Leave out the images and return all the data word for word.
++++++++++
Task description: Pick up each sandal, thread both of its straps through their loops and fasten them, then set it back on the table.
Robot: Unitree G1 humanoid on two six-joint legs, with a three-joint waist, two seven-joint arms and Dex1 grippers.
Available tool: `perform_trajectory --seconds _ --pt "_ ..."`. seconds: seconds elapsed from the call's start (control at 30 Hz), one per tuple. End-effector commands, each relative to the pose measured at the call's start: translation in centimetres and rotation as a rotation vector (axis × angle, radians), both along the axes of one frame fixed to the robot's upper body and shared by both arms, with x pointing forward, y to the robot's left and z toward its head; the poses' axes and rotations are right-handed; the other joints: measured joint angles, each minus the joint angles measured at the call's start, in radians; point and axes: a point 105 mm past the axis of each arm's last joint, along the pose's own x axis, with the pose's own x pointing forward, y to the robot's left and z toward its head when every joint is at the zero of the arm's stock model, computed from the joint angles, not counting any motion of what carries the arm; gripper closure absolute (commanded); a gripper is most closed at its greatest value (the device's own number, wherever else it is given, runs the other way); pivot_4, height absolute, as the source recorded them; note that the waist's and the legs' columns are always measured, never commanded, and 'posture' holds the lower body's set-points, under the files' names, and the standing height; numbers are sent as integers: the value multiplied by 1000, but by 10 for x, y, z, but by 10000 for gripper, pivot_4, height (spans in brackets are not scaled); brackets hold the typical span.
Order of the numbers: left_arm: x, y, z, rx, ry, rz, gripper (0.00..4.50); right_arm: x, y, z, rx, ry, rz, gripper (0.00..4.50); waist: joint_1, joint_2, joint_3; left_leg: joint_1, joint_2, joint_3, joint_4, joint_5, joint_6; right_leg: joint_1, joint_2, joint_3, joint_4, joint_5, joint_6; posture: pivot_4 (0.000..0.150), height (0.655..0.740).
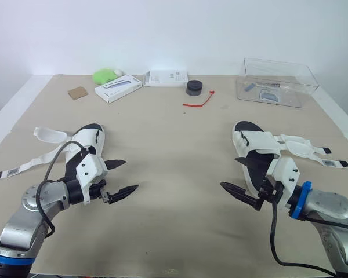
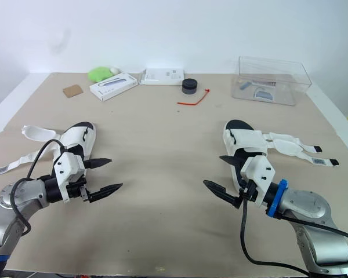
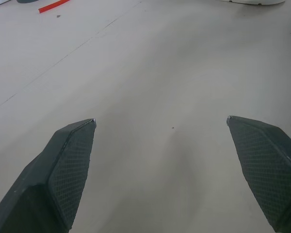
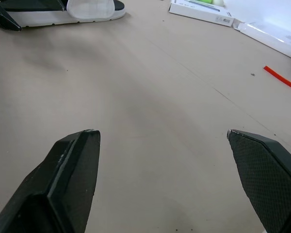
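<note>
While the left sandal (image 1: 93, 136) lies on the table (image 1: 174, 150), its heel hidden behind the left gripper (image 1: 130, 175), the right sandal (image 1: 252, 141) lies partly behind the right gripper (image 1: 229, 171); both jaws are released, empty.

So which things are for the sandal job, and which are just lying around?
For the job:
left sandal, right sandal, left gripper and right gripper, both open.

Just lying about:
green lump, near white box, far white box, brown square, black round pot, red tie, clear box.
</note>
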Motion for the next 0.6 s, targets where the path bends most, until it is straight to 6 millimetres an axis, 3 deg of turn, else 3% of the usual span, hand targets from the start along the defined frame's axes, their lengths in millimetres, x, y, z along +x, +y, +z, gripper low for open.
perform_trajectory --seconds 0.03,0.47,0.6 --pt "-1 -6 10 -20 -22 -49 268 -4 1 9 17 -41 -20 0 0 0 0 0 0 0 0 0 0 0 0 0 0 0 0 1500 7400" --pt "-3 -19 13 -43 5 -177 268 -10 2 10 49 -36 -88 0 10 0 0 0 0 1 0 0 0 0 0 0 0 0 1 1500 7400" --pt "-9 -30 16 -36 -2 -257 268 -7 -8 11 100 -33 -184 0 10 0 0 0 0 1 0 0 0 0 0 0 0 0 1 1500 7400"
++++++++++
* Solution below *
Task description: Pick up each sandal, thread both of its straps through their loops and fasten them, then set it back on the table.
Robot: Unitree G1 humanoid on two six-joint legs, with a three-joint waist, two seven-joint arms and Dex1 grippers.
Available tool: `perform_trajectory --seconds _ --pt "_ ..."`. seconds: seconds elapsed from the call's start (control at 30 Hz), one per tuple. End-effector commands, each relative to the pose measured at the call's start: translation in centimetres and rotation as a rotation vector (axis × angle, radians), both along the axes of one frame fixed to the robot's upper body and shared by both arms, with x pointing forward, y to the robot's left and z toward its head; the poses' axes and rotations are right-handed; the other joints: measured joint angles, each minus the joint angles measured at the call's start, in radians; point and axes: a point 105 mm past the axis of each arm's last joint, along the pose's own x axis, with the pose's own x pointing forward, y to the robot's left and z toward its head when every joint is at the zero of the arm's stock model, computed from the joint angles, not counting any motion of what carries the arm; gripper closure absolute (commanded); a gripper is most closed at its greatest value (the device's own number, wherever else it is given, runs the other way); pivot_4, height absolute, as the source recorded them; note that the waist's and the legs' columns are always measured, never commanded, and 'posture' holds the lower body's set-points, under the files' names, and the standing height; numbers are sent as integers: the value multiplied by 1000, but by 10 for x, y, z, but by 10000 for gripper, pivot_4, height (spans in brackets are not scaled); brackets hold the typical span.
Order of the numbers: left_arm: x, y, z, rx, ry, rz, gripper (0.00..4.50); right_arm: x, y, z, rx, ry, rz, gripper (0.00..4.50); waist: joint_1, joint_2, joint_3; left_leg: joint_1, joint_2, joint_3, joint_4, joint_5, joint_6; right_leg: joint_1, joint_2, joint_3, joint_4, joint_5, joint_6; posture: pivot_4 (0.000..0.150), height (0.655..0.740).
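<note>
While the left sandal (image 1: 93, 136) lies on the table (image 1: 174, 150), its heel hidden behind the left gripper (image 1: 130, 175), the right sandal (image 1: 252, 141) lies partly behind the right gripper (image 1: 229, 171); both jaws are released, empty.

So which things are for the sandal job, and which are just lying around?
For the job:
left sandal, right sandal, left gripper and right gripper, both open.

Just lying about:
green lump, near white box, far white box, brown square, black round pot, red tie, clear box.
</note>
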Motion for the next 0.6 s, targets where the path bends most, until it is straight to 6 millimetres an axis, 3 deg of turn, else 3% of the usual span, hand targets from the start along the defined frame's axes, their lengths in millimetres, x, y, z along +x, +y, +z, gripper low for open.
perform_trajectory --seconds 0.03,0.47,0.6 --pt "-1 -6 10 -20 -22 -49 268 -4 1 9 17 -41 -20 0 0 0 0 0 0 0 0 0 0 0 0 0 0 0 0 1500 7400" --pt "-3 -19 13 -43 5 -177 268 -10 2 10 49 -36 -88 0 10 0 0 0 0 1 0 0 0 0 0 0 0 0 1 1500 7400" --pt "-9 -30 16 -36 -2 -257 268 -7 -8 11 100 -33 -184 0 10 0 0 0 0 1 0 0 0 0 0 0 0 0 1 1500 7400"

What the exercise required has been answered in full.